Como enseña Foucault en La verdad y las formas jurídicas, toda organización social produce también una determinada forma de verdad, una construcción destinada a sostener con ideas la existencia concreta de los hombres.

Comenzar a hablar desde la política nos obliga a circunscribirnos dentro de los márgenes prescriptos por el derecho, y eso es inevitable. Siempre que se organizó entre hombres cualquier forma de convivencia, esta fue precedida por una visión jurídica del mundo o por una determinada idea de justicia. Da igual si decidimos no entrar en su discurso.

Lo cierto es que el derecho se anticipa a las formas de organización humana y fundamenta, desde lo más abstracto hasta lo más concreto, una manera de entendernos con derecho a réplica.

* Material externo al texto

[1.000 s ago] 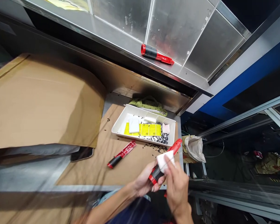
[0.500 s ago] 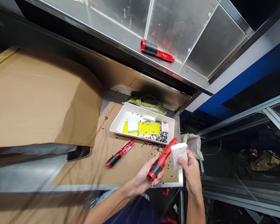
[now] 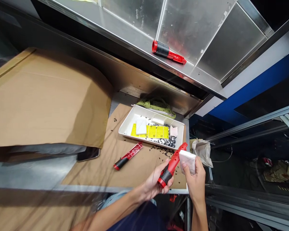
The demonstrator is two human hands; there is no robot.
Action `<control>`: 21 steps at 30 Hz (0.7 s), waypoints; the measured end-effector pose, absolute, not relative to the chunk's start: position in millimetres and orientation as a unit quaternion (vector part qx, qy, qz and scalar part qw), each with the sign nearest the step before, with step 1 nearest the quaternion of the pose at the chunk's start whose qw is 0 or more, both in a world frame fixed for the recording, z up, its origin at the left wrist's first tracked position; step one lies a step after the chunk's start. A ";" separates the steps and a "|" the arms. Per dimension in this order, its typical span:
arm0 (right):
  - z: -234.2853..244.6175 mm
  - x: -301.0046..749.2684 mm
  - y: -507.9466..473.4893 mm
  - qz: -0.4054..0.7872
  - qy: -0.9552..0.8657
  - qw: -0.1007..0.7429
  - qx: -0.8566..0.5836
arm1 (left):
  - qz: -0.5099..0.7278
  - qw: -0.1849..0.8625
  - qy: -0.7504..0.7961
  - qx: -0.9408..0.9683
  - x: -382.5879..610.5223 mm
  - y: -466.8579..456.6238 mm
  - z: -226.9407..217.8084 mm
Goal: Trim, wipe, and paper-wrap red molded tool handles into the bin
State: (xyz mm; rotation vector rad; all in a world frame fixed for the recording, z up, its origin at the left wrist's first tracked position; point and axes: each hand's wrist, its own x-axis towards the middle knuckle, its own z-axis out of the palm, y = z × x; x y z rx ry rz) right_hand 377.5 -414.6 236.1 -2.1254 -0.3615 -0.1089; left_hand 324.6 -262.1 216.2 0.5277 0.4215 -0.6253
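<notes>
My left hand is closed around the black grip of a red and black plastic housing, its red narrow end pointing up and away to the right. My right hand pinches a folded white cloth pad, thumb on its near face. The pad is right beside the housing's red part; whether they touch I cannot tell. A second red and black housing piece lies on the brown cardboard sheet, its ribbed inner side showing.
A white tray holds yellow label sheets, a white pad, a pinkish pad and many small black pieces, some spilled outside. A big cardboard box stands left. Another red-black housing lies on the metal shelf.
My right hand has tilted the white pad so its thick top edge shows, and brought it slightly closer to the housing. The whole view has shifted a little.
</notes>
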 end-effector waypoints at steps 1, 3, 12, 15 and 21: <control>239.4 378.2 -413.3 -0.067 -0.168 0.440 -0.880 | -0.304 0.893 0.202 0.265 324.3 -262.3 216.0; 246.1 382.1 -411.3 -0.095 -0.209 0.394 -0.890 | -0.303 0.889 0.200 0.280 323.8 -262.0 217.0; 259.3 363.9 -391.7 -0.094 -0.300 0.340 -0.886 | -0.266 0.892 0.210 0.298 324.4 -259.1 216.2; 261.1 357.6 -387.3 -0.104 -0.306 0.312 -0.893 | -0.252 0.886 0.198 0.334 323.0 -260.1 213.2; 258.6 360.9 -383.7 -0.110 -0.301 0.284 -0.903 | -0.223 0.864 0.200 0.404 322.5 -263.8 212.2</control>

Ya sea de forma divina o humana, el derecho, mediante la magia argumentativa y los poderes cósmicos de la justicia, logra establecer el porqué de la conducta que debemos a ese todo hegeliano que parece eterno.

Existe una forma de comprender el mundo que consiste en encontrar el porqué del orden impuesto. Desde allí pueden comprenderse los engaños a los que nos sometemos y conquistarse una cierta independencia frente a la imposición. Pero se trata de un largo y difícil proceso de purificación de la hipocresía y la megalomanía que dominan la conciencia del mundo como una forma a priori de existencia.

El derecho es el único dios, y solo a partir de dios podemos cuidarnos de dios. Gracias a dios ya no se interpretan señales para entender a dios ni para reconocer mensajes divinos, sino que se estudian fenómenos contingentes desde la ciencia del derecho y desde la transversalidad del conocimiento humano interdisciplinario.

El hombre jurídico, político o social es un animal metafísico, porque enlazar una significación consigo mismo y con el mundo resulta vital para no caer en el sinsentido. Para devenir en un ser racional, el hombre necesita justificarse a sí mismo, como decían los aristócratas de la existencia.

Antes de que podamos decir «yo», la ley ha hecho de cada uno de nosotros un sujeto de derecho. Para ser libre, el sujeto debe primero estar ligado (sub-jectum: sujeto sometido) por medio de palabras que lo vinculan con los demás hombres.

El derecho y la palabra hacen que cada recién nacido acceda a la humanidad. Es decir, atribuyen una significación a su vida.

Existen dos maneras de contraer la idiocia —estar restringido a uno mismo—: privándonos de los vínculos con nuestros semejantes o siendo incapaces de comprender otras visiones posibles. Es decir, siendo incapaces de acordar con nuestros semejantes una representación del mundo en la que cada uno tenga su propio lugar.

El hombre puede matar o morir por una causa que considera justa —su libertad, su patria, su dios, su honor— y, desde ese punto de vista, en cada uno de nosotros hay una bomba.

La aspiración a la justicia no es, por lo tanto, un vestigio de un pensamiento precientífico. Representa, para bien o para mal, un dato antropológico, político y jurídico fundamental.

El hombre no nace racional, sino que deviene racional al acceder a un sentido compartido con otros hombres. La trama de lo que llamamos sociedad está formada por lazos de palabras que vinculan a los hombres unos con otros, motivo por el cual no es posible una sociedad animal.

La política cambia. El derecho cambia. Cambian los imperios, las constituciones y las formas de gobierno. Sin embargo, ciertas preguntas regresan una y otra vez. ¿Por qué obedecemos? ¿Qué vuelve legítimo un orden? ¿Qué estamos dispuestos a reconocer como justo?

Tal vez las verdades constantes no sean respuestas eternas. Tal vez sean las preguntas que ninguna época consigue abandonar definitivamente.